Work item. The task calls for the lines from the start of the entries below through the line with "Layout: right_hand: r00", given again verbatim, with every picture dropped.
*** Input material ***
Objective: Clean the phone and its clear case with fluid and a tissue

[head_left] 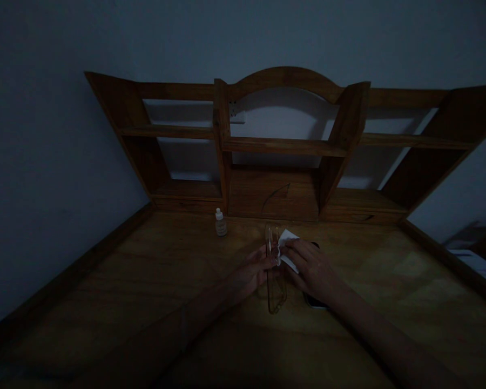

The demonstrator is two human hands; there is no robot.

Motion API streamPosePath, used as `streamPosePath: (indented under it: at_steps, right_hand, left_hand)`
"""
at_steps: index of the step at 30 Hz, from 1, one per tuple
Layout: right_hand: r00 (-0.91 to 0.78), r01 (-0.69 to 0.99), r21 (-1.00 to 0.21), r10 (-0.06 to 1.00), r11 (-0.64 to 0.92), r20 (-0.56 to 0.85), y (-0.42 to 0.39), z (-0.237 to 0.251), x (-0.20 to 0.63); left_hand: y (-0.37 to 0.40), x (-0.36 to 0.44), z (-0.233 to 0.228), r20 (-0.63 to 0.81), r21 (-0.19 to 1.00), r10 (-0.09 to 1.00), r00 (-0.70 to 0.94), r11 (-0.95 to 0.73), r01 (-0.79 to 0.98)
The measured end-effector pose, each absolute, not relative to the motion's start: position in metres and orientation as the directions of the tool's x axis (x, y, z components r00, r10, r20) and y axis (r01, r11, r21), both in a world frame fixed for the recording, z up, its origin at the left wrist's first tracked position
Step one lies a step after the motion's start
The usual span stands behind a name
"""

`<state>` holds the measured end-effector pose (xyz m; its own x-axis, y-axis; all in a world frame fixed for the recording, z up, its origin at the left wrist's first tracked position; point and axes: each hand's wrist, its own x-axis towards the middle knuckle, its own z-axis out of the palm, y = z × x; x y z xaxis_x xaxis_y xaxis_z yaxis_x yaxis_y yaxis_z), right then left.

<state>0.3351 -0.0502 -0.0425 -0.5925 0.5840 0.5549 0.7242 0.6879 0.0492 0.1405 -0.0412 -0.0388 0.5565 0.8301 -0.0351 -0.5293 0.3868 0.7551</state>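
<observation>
Left hand (254, 271) of mine closed on a clear case (276, 295), amber-tinted, thumb on the near side and fingers behind; case seen nearly edge-on, its long side running away from me, above the table (146, 270). Cannot tell whether its lower end touches the wood. Right hand (312, 267) pinching a folded white wipe (287, 236), pressed up to the case's right side, one corner sticking out past the fingertips. Under my right hand and wrist, partly covered, a dark phone (316, 303) flat on the table. Small dropper bottle (221, 226), white cap, upright to the left and farther off, near the foot of a wooden shelf unit (284, 146). Wall socket (235, 112) visible through its middle opening. Light dim throughout
</observation>
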Motion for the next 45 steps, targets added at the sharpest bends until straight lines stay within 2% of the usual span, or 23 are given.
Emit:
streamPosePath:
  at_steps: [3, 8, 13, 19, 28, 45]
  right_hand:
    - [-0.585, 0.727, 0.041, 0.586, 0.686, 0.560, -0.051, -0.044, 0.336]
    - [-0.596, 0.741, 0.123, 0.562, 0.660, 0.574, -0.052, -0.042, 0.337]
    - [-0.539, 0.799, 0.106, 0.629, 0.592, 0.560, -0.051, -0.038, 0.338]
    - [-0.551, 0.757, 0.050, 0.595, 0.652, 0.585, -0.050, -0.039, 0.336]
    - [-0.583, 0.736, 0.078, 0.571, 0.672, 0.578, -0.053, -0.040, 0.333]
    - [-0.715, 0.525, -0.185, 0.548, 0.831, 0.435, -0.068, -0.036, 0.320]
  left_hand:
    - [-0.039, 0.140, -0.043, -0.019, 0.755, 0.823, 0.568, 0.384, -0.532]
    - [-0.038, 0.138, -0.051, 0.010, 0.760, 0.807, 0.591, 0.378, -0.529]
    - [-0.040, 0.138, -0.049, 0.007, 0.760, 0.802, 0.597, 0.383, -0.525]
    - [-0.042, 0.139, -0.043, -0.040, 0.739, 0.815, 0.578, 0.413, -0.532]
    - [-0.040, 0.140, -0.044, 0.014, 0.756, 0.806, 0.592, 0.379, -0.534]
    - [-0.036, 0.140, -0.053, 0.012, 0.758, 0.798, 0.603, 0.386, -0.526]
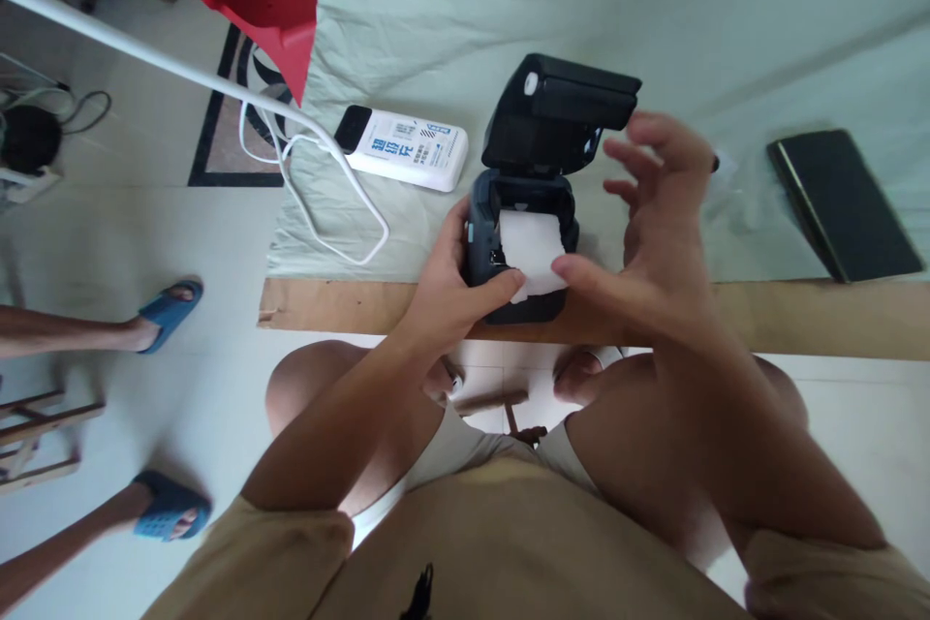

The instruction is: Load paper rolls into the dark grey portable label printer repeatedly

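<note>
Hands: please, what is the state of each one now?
Left hand: closed around the side of the small black printer, thumb on the white paper.
Right hand: open, thumb touching the paper.

Cloth-covered table (727, 29), small printer (523, 213) at its edge, white power bank (407, 150), dark notebook (843, 203)
</note>
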Demonstrator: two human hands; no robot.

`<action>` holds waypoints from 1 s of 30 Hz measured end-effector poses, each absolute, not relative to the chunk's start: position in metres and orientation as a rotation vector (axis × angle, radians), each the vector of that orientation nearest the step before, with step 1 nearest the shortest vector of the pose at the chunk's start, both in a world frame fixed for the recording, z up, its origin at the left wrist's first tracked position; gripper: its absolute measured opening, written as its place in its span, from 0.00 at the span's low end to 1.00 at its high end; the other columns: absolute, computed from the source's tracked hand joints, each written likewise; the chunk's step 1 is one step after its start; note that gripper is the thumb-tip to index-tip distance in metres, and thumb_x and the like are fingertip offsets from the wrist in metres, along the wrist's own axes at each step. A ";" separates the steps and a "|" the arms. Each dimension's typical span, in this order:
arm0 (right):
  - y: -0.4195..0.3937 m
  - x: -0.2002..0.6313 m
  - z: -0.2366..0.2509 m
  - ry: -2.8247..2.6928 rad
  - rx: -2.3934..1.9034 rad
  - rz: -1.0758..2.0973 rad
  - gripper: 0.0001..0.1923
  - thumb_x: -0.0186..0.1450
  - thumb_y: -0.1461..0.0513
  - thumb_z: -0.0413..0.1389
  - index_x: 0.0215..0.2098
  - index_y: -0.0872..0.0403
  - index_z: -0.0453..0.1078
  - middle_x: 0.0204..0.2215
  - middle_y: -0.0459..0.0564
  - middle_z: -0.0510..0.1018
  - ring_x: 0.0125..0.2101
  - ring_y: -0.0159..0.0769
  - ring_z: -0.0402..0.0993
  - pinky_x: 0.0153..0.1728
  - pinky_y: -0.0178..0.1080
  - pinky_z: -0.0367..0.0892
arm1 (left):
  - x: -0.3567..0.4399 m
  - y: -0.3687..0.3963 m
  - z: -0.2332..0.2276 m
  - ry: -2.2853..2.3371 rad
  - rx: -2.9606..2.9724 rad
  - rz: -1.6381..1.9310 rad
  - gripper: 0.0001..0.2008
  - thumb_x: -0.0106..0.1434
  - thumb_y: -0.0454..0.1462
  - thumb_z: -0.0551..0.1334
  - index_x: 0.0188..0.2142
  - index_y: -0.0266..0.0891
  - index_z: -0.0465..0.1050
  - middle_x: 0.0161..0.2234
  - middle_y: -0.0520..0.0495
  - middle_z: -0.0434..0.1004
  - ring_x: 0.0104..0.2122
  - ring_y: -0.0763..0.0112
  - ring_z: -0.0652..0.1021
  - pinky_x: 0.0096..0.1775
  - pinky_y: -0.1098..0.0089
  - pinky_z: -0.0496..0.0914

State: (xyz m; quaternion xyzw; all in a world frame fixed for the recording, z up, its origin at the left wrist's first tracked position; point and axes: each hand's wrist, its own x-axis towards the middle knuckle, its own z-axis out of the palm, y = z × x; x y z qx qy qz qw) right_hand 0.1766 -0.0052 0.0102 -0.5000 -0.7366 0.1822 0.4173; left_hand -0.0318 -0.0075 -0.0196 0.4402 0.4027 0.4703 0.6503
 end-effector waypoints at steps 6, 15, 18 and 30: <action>-0.014 0.176 -0.003 -1.928 -1.143 0.549 0.43 0.61 0.44 0.67 0.67 0.43 0.55 0.67 0.59 0.61 0.71 0.57 0.59 0.66 0.64 0.66 | -0.033 -0.008 -0.017 0.902 1.002 1.034 0.48 0.49 0.45 0.79 0.66 0.48 0.61 0.58 0.43 0.77 0.58 0.51 0.78 0.57 0.58 0.76; 0.011 0.174 0.009 -1.395 -0.894 0.710 0.30 0.68 0.40 0.58 0.57 0.43 0.55 0.53 0.53 0.79 0.58 0.46 0.77 0.65 0.56 0.68 | -0.032 -0.006 -0.017 0.997 1.069 1.054 0.50 0.48 0.50 0.80 0.66 0.44 0.61 0.55 0.43 0.78 0.56 0.52 0.79 0.57 0.58 0.76; 0.008 0.171 0.009 -1.394 -0.958 0.706 0.23 0.70 0.43 0.57 0.55 0.44 0.62 0.46 0.50 0.80 0.53 0.44 0.79 0.61 0.54 0.72 | -0.034 -0.006 -0.019 0.983 1.088 1.070 0.48 0.49 0.48 0.80 0.65 0.45 0.63 0.55 0.44 0.79 0.56 0.53 0.79 0.57 0.58 0.76; 0.008 0.174 0.000 -1.873 -1.062 0.841 0.31 0.67 0.54 0.63 0.65 0.46 0.62 0.62 0.52 0.75 0.59 0.47 0.75 0.59 0.52 0.76 | -0.027 -0.008 -0.011 0.897 0.872 1.033 0.34 0.56 0.54 0.76 0.56 0.45 0.69 0.49 0.45 0.83 0.51 0.54 0.84 0.47 0.61 0.81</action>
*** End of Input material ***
Task result.
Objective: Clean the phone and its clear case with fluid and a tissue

[head_left] 

The demonstrator is two human hands; there is no robot.

Motion API streamPosePath, used as `streamPosePath: (indented under it: at_steps, right_hand, left_hand)`
"""
at_steps: index of the step at 30 Hz, from 1, one per tuple
Layout: right_hand: r00 (-0.91 to 0.78), r01 (-0.69 to 0.99), r21 (-1.00 to 0.21), r10 (-0.06 to 1.00), r11 (-0.64 to 0.92), r20 (-0.56 to 0.85), y (-0.42 to 0.39), z (-0.237 to 0.251), x (-0.20 to 0.63); left_hand: y (-0.37 to 0.40), x (-0.36 to 0.44), z (-0.233 to 0.228), r20 (-0.63 to 0.81), r21 (-0.19 to 1.00), r10 (-0.09 to 1.00), r00 (-0.70 to 0.94), r11 (-0.95 to 0.73), r01 (-0.79 to 0.98)

The exercise has been carried out in full.